His father knelt beside Leon while holding a small brush with soft bristles and a worn wooden handle. He turned it slowly in his paint-stained palms before pressing it gently into Leon's small hands.
"Hold it like this," Andrew said and guided Leon's fingers. "Not too tight. The brush isn't your enemy. It is your voice, your steps, and your soul."
Leon tried. His first stroke came out as a brown smudge, shapeless and wrong. A bird that looked more like a rock someone had thrown at a wall.
The urge to hurl the brush across the room filled him instantly, frustration climbing his face before he could hide it.
Andrew laughed in a warm, unhurried tone. "Again," he said in a low tone. "Every master was once a fool. A disaster. Try again."
In the blackness of his unconsciousness, Leon's lips moved. No sound came out. But somewhere in the hollow where pain had been, the memory of a bird that never quite flew stayed with him like a hand on his shoulder.
Then slowly, the memory faded. The warmth of his father's voice faded. The paint-smudged hands surrendered to the dark.
...
After long hours that stretched almost into days, a thin thread of light began drawing itself toward his darkened vision. Muffled voices followed it, bleeding through the black in fragments.
A woman weeping, men arguing in urgent tones, and a single voice that cut through the sound like a blade. "LEON!"

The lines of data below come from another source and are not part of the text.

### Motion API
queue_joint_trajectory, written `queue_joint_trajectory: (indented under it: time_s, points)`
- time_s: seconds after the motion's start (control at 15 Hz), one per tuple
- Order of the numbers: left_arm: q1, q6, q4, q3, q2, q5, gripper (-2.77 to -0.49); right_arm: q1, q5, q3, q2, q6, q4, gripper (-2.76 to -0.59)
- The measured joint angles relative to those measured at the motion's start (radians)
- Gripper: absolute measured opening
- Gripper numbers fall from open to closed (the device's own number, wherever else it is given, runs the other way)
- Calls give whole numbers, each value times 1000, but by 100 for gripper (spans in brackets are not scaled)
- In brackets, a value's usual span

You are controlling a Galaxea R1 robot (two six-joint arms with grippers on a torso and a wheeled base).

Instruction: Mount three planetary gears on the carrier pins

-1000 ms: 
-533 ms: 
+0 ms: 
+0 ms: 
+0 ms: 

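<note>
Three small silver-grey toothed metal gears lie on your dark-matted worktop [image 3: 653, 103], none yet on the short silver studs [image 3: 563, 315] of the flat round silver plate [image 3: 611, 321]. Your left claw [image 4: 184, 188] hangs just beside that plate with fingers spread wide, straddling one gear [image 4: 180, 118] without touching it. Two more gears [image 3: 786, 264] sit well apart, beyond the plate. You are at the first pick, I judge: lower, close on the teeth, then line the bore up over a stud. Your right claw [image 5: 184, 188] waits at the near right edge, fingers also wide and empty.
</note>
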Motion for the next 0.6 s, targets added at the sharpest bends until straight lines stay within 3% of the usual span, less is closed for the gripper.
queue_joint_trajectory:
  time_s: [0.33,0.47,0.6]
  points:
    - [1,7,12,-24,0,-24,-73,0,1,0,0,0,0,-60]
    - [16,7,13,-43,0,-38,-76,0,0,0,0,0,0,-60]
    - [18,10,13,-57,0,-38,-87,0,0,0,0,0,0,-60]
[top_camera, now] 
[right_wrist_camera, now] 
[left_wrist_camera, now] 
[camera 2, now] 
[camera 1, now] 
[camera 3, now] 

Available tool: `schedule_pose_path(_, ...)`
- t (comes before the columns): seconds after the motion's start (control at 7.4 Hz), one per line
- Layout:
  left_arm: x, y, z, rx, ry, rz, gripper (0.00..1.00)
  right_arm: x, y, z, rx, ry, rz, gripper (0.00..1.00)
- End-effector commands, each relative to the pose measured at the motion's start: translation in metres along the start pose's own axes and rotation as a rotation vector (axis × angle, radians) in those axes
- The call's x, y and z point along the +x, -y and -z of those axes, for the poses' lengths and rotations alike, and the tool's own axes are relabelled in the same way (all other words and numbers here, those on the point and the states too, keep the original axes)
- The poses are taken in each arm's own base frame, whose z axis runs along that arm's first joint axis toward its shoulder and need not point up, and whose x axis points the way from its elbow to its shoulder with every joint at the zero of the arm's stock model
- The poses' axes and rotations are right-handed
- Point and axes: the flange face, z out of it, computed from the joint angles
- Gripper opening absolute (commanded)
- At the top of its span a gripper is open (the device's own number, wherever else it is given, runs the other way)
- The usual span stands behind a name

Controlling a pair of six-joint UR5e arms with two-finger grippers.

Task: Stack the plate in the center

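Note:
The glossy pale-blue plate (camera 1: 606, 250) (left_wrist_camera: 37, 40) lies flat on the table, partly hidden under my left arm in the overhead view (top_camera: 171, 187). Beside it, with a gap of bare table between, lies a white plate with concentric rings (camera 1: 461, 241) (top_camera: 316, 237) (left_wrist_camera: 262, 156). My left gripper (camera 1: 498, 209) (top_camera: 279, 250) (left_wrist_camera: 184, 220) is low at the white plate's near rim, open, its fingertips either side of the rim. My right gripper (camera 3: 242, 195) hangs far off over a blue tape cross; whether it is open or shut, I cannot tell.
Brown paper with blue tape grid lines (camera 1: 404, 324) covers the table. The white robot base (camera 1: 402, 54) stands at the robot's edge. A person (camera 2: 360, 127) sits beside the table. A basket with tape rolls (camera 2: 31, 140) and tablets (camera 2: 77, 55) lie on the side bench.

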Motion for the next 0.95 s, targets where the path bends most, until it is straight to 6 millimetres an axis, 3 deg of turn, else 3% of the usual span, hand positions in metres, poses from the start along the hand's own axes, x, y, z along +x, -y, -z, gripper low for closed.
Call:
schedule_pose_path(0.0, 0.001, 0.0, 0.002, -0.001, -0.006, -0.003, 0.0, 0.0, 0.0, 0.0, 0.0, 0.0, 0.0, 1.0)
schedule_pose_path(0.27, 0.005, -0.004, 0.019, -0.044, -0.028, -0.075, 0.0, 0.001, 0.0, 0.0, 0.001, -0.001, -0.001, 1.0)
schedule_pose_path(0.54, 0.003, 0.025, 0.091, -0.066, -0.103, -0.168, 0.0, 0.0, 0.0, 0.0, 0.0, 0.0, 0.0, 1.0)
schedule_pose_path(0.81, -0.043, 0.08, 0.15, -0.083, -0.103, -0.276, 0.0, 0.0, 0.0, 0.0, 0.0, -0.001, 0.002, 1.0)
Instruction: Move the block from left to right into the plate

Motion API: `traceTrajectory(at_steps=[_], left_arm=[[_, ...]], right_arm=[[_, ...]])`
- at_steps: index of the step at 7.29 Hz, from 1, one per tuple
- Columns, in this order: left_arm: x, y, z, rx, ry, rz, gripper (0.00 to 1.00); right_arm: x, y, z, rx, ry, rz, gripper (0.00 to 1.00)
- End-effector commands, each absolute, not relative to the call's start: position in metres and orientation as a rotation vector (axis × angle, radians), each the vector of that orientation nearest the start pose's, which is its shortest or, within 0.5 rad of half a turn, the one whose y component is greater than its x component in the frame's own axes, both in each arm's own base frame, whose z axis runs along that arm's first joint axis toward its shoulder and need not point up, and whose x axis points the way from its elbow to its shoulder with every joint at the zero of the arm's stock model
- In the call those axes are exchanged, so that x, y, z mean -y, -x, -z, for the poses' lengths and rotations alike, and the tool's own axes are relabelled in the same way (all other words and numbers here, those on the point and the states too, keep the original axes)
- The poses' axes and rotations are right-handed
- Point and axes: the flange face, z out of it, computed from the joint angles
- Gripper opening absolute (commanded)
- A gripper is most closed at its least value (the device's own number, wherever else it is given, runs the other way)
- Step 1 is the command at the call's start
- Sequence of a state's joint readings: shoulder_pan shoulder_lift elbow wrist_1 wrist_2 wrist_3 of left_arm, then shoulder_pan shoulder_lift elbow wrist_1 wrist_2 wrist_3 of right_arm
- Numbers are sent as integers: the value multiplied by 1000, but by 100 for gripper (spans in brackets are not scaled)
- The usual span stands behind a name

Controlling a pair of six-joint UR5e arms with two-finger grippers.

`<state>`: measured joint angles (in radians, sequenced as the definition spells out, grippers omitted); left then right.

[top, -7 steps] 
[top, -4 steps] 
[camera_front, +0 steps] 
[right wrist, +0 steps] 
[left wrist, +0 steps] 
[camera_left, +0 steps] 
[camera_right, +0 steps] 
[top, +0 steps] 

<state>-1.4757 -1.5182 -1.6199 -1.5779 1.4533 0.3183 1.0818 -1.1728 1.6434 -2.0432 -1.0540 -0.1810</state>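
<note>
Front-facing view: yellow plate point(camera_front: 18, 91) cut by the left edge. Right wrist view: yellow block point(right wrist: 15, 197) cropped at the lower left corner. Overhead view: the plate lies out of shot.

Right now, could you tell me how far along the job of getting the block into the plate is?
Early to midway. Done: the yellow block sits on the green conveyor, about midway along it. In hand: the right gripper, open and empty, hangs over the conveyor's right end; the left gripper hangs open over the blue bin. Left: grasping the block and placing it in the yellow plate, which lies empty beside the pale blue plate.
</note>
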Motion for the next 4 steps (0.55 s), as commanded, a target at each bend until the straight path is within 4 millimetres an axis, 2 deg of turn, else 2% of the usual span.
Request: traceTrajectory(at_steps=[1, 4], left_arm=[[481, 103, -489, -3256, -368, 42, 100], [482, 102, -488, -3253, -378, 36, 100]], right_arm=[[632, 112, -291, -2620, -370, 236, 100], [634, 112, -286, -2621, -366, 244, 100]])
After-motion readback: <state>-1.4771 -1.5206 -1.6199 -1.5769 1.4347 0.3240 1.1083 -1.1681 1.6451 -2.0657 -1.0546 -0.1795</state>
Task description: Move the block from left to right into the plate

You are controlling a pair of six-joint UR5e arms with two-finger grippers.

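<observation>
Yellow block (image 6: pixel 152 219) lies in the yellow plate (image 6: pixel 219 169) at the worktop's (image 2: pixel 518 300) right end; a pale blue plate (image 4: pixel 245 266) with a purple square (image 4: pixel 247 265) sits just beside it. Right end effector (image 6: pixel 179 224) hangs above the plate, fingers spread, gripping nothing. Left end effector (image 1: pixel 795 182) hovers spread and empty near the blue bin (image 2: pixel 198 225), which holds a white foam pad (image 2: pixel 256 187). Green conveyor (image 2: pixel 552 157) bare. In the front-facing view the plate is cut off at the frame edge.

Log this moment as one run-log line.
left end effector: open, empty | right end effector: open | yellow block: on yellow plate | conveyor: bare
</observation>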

White light stabbed him, sharp and merciless, followed by the smell of antiseptic as he gasped for air while his body jolted awake, gripping the material he lay on.
For a fleeting moment, Leon thought he was still in the arena as Tiger's burning stare streaked across the faces of every person he saw standing in front of him.
"Where…" he said, paused, then swallowed the dryness clawing at his throat. "Where am I?"
Every face in the room turned toward Leon and looked at him with fear in their eyes.